10-Rory Moves Out
We continued following our itinerary and in Switzerland we met a couple, Lance and Cher, from the Bay Area. They also had a VW bus and were our age. We got along very well and traveled together the final three weeks of our trip, sharing meals, exploring the countryside, sitting around the campfires in the campgrounds. This friendship was a godsend and helped compensate for the strain Rory and I were experiencing in our relationship.
A funny story: Whenever Cher and I looked at each other we felt like we were looking in a mirror! We looked so much alike, and the men agreed, that we laughed self-consciously every time our eyes met. I thought she was really cute and she felt the same about me! But neither of us liked our own looks particularly. Crazy.
A scary story: After the trip, Cher and I kept in touch. The next summer she and Lance were going back to Europe and she asked me to house sit. They had a gorgeous above-the-garage apartment with an abundance of large windows and beautiful thriving ferns and grape ivies and flowering plants. I was so excited to have a few weeks to myself in that lovely place. I drove to their home in my VW bug, my little car packed to the brim with clothes and books and crafts. They had already departed and had left a key for me, but I did not spend even the first night there. A great trepidation descended on me that I did not understand, but that I could not shake, and I bolted. A couple of months later, one night when Cher was alone in the apartment something very bad happened to her which I cannot even write about. She was devastated and the marriage did not survive the tragedy.

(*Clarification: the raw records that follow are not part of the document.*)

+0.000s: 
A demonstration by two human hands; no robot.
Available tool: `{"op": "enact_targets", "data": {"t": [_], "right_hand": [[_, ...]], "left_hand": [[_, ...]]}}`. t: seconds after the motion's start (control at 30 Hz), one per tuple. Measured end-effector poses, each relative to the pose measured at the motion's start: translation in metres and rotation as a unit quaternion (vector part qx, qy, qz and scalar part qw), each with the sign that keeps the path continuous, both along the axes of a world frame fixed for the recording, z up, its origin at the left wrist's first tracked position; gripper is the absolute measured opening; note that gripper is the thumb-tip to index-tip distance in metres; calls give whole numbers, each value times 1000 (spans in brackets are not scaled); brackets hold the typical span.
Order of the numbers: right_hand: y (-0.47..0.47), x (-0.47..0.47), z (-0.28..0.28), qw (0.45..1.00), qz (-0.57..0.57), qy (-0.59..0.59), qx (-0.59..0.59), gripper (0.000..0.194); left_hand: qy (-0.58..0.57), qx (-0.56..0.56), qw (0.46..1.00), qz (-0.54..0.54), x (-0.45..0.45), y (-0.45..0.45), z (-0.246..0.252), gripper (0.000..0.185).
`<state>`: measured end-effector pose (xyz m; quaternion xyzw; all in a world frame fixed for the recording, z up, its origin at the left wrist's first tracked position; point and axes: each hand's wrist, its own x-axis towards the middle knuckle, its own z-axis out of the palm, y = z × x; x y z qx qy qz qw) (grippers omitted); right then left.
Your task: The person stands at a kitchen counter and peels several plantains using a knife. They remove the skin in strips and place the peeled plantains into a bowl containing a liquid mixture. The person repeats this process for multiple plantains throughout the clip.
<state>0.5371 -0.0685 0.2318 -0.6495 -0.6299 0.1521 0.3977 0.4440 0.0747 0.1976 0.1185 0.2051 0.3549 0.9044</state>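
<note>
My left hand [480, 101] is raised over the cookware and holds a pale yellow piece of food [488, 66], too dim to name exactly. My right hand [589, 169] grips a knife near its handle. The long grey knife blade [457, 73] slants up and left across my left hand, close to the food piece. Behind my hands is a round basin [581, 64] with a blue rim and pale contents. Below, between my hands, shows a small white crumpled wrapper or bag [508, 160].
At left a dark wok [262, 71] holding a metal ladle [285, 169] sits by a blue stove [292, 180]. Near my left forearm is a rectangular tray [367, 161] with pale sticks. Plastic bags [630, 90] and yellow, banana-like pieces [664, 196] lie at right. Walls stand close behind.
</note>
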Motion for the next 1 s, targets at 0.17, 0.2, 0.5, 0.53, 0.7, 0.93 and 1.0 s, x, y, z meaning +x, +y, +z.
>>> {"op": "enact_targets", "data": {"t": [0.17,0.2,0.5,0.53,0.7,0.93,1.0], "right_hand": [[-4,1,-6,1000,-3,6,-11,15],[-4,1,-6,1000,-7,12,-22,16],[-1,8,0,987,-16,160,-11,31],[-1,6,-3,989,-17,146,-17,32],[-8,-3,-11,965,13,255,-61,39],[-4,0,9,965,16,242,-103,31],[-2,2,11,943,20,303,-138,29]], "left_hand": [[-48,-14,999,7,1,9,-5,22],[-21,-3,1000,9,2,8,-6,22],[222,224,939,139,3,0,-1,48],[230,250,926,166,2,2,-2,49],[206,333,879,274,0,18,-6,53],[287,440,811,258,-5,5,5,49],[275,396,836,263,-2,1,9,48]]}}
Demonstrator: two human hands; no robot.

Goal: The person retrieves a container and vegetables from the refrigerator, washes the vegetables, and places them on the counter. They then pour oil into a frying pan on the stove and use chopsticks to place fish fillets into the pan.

As rude as my hasty departure had been (most of their 50 plants died), I may have been saved from the same experience she had. Why was I warned and she was not? Or, did she have a premonition and dismiss it? I do not know. I shudder to remember. I hope she is okay now.
When we returned home to the states, Rory moved out. Our housemates, Brad and Jilly, had separated while we were gone, and Brad had moved out.
Jilly and I continued on in the big house.
I worked long hours in my classroom, but I became very depressed every evening, convinced that I was a complete failure and drowning in feelings of rejection and sorrow. I felt like I had let myself and my family down by not being able to make my marriage work. Jilly and I sat night after night in our darkened living room, drinking wine and watching TV. On the weekends we would go to certain bars where we had made friends and felt safe. We usually did not come home alone.
My job kept me sane. Every morning I woke up with a purpose for living. My school children loved me and needed me to be there for them. I was committed to teaching them to read and write, and helping them learn how to get along with each other. I was using foster grandparents and sixth graders in the classroom to listen to the kids practice their reading. I was mentoring student teachers, making home visits to every child’s home, and planning field trips. I had good friends on the faculty. I was surviving.
I was putting up a front and I was living two lives. Without God in my life all of my thinking and all of my decisions were worldly and vain.